◆ PROBLEM TO SOLVE ◆
Every line in the data below that includes "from" belongs in the answer, copied as it stands.

==== RECORDED DATA

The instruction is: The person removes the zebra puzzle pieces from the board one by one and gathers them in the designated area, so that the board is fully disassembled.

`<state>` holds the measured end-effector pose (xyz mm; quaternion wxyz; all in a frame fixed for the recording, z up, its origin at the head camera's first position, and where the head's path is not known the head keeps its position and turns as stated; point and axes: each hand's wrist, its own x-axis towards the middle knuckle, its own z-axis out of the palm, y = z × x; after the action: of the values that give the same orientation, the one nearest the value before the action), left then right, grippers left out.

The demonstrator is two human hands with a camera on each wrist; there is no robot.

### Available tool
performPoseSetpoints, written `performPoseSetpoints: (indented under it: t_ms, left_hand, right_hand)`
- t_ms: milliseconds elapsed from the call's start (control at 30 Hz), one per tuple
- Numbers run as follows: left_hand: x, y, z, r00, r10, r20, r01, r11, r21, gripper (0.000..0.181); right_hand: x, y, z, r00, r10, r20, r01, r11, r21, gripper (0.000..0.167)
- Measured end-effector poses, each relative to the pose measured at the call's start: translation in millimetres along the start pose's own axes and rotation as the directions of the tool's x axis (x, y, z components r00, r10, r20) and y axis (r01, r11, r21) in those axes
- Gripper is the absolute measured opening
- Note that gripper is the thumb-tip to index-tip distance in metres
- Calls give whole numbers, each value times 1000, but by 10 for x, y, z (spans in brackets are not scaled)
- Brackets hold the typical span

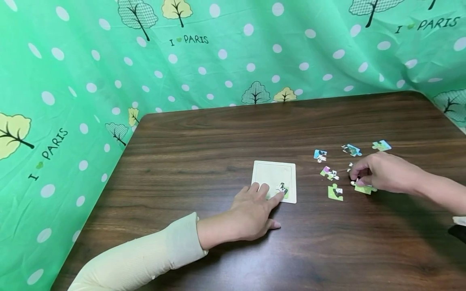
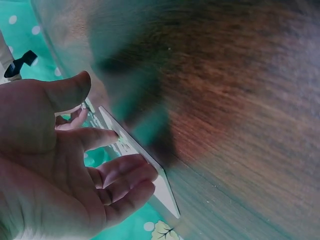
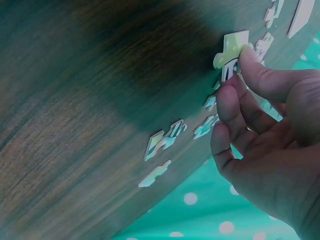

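Observation:
A square, pale puzzle tray lies on the table with one puzzle piece, green with black and white, in its near right corner. My left hand rests fingers-out on the tray's near left part, its index fingertip touching that piece. In the left wrist view the tray shows edge-on beyond my fingers. To the right, my right hand pinches a green puzzle piece between thumb and fingers. That piece shows a black and white part in the right wrist view.
Several loose puzzle pieces lie between the tray and the right hand: a green one, a pink and green one, a blue one. Behind the right hand are another blue piece and a green-blue one. A green curtain hangs beyond the table.

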<state>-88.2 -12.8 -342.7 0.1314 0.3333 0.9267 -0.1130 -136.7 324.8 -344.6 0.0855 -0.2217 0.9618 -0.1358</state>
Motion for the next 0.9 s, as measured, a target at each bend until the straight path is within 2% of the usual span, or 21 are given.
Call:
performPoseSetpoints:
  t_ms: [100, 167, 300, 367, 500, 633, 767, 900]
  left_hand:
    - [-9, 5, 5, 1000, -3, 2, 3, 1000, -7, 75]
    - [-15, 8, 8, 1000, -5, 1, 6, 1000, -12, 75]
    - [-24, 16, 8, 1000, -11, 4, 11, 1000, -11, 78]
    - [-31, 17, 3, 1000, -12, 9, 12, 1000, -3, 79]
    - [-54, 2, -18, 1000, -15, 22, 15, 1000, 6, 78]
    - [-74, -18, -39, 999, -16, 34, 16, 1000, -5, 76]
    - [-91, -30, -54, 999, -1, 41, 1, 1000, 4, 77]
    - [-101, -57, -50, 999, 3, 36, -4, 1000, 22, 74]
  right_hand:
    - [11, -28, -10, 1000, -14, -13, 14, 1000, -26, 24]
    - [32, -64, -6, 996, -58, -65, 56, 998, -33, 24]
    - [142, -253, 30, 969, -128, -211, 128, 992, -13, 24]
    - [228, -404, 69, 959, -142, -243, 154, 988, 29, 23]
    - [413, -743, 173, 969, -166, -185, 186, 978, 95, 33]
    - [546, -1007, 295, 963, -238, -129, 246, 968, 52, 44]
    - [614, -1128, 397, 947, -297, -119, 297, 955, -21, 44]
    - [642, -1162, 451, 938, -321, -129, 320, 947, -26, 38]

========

◆ SOLUTION BELOW ◆
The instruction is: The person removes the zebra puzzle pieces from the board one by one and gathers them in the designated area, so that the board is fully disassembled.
- t_ms: milliseconds elapsed from the call's start (control at 30 Hz), one per tuple

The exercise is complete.